Услыхав о своевольстве приемного сына, Ахимья Ивановна всплеснула руками:

— Чего тебе дома-то недостает, что в комсомол этот пошел?

— Учиться, мамка, хочу, — серьезно ответил Изотка,

— Ну, и учился бы в школе.

— Школа — это одно, комсомол — совсем другое…

— Слух идет, балуются там ребята… Смотри, как бы батька не проведал.

На этом разговор и кончился.

Вскоре обнаружилось, что Изотка и впрямь балуется: приходит с собраний в ночь-полночь, — двери ему отпирай, — бегает на задний двор да покуривает себе в рукав. Девки подглядели такое, сказали матери.

— Подпалишь еще двор, — принялась журить его Ахимья Ивановна. — Подумаешь, сласть нашел!

Проведал об этом баловстве в конце концов и Аноха Кондратьич. За столом, в обед ли, в ужин ли, он стал заводить, поглядывая на Изотку, такие разговоры:

— Хэка, паря! Что с народом попритчилось? Чо к чему — не пойму… Курят — ума нет. Ну, какая в ем корысть, какая польза, — одно баловство! Это городским, служащим — туда-сюда, а хрестьянину на работе это ни к чему. Нам это грешно… Зятек табакур выдался, Епиха, а тут еще сынок, сказывают. — Дальше следовали угрожающие нравоучения: — Увижу, захвачу с табаком, на лавке исть заставлю, адали братского… вон, у порога. Из одной чашки не будет с нами хлебать…

Изотка молчал, виновато отмаргивался васильковыми глазами. Как бы ни шпынял его батька, он никогда поперек слова не скажет — молчит и молчит. Ахимью Ивановну постоянно удивляла и забавляла Изоткина терпеливость и добродушие. «Ну и терпелив… накричаться дает… знает, что старик отмякнет. Умышленный!» — одобряла она приемыша.

Терпеливо и безмолвно выслушав батьку до конца и наевшись, Изотка уходил в читальню. Там было шумно, весело, — пищала детвора, толкались и пересмеивались девки и парни, и заезжий механик часто показывал живые картины на полотне. Изотке очень нравилось кино, он не пропускал ни одного сеанса. Через эти картины родная деревня стала казаться ему тесной и тусклой, и он ощущал в груди неясную тоску, желание вырваться в какой-то красочный, неведомый и широкий мир.
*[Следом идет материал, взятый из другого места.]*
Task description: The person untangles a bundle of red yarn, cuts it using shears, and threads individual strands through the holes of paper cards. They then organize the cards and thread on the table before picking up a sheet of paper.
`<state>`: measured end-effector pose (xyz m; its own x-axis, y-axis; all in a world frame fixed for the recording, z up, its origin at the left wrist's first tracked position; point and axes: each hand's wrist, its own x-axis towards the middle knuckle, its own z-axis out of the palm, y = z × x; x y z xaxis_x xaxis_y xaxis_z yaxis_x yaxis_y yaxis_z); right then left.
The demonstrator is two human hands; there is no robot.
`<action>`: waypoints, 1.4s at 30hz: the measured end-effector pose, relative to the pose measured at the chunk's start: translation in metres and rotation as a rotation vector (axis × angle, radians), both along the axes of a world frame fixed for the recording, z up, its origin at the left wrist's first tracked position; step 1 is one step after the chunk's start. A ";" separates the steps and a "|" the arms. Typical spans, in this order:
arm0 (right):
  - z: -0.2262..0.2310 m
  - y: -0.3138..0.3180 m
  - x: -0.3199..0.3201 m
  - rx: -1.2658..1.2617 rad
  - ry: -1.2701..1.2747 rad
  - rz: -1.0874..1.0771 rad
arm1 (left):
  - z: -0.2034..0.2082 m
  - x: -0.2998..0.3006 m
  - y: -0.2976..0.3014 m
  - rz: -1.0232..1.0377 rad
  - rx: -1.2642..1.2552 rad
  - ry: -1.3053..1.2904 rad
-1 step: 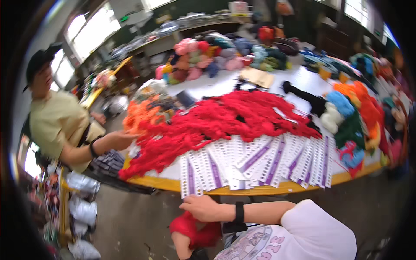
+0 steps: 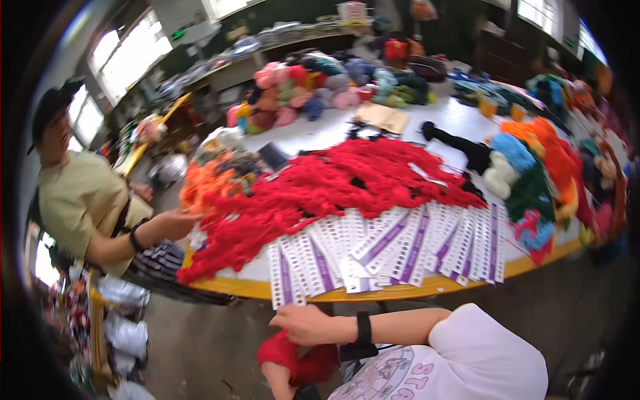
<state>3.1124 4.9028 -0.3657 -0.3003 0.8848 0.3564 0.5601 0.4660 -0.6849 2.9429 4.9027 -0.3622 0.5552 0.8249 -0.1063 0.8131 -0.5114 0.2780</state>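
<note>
Below the table's near edge, my right hand (image 2: 305,324) is closed in a pinch on a bundle of red yarn (image 2: 317,363), with its fingertips turned left. The same yarn lies over my left hand (image 2: 275,377), low in the picture, and its fingers are hidden. Just beyond my right hand, the end of a white card with a purple stripe (image 2: 285,275) juts over the table edge. Several similar cards (image 2: 413,243) are fanned along the front. Behind them spreads a large heap of red yarn (image 2: 347,177).
A yellow edge (image 2: 400,292) borders the white table. A person (image 2: 87,193) stands at the left, one hand at the orange yarn (image 2: 203,187). Multicoloured yarn balls (image 2: 313,90) are piled at the back, and orange, blue and green yarn (image 2: 533,173) at the right. Wrapped bundles (image 2: 127,333) lie lower left.
The whole scene sits slightly further left in the picture. Both my hands stay at the red yarn, almost unmoved.
</note>
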 end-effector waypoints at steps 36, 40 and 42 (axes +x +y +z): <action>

Избач частенько беседовал с новоявленными комсомольцами о коллективизации, доказывал преимущество ее перед единоличным хозяйством, приводил примеры, называл цифры, и случалось, кто-нибудь из ребят многозначительно произносил:

— Вот похороним стариков, тогда живо коммуну устроим. Изотка ничего не имел против колхоза, но это и не увлекало его, — это было ведь все то же изведанное им с детства копанье в еде, а ему хотелось чего-то большего. И это большее не заставило себя долго ждать. Однажды в Никольское приехал вербовщик, он набирал рабочих в город на стройку стеклолита — завода механизированного стекольного литья. Вербовщик объявил, что такого завода не бывало еще в стране, да и во всем мире их не так уж много, что работа будет интересная и заработки немалые. Изотка попросил внести его в список. Никого из окружающих это не удивило. Этой весною из Хонхолоя, из Загана и прочих семейских деревень густо шел народ на заработки. Пятилетка неслыханно широко раскидала свои крылья: на заводы, на шахты, на прииски — всюду нужны были люди. Никольцы уезжали на Бодайбо, на Олекму, это исконное место семейского отходничества, на Амур, на Петровский металлургический новый завод — далеко и поблизости, на все новые стройки края.

Изотка объявил матери, что записался у вербовщика и собирается идти на заработки. Ахимья Ивановна не стала перечить: пусть идет, может, хорошо заработает, что-нибудь домой принесет, денег, лопатины какой. Зато Аноха Кондратьич принялся кричать насчет близкой вёшной, и Ахимье Ивановне стоило-таки труда уломать старика… Как обычно, пошумев, Аноха Кондратьич отступился, и завербованный Изотка живо собрался и уехал.

Ахимья Ивановна не побоялась отпустить парня в город. Пусть сама никогда не бывала там, — ей ведомо, что творится на белом свете. «Шибко я теперь грамотная стала», — посмеивалась она над собой. Все эти годы она не переставала ходить на женские собрания — и в совет, и у себя в десятке. В последний раз ее даже кооперативным уполномоченным выбрали бабы — паевые собирать да Василию Домничу относить.

— Ахтивистка! — подтрунивал над нею Аноха Кондратьич. — Скоро поди кичку бросишь?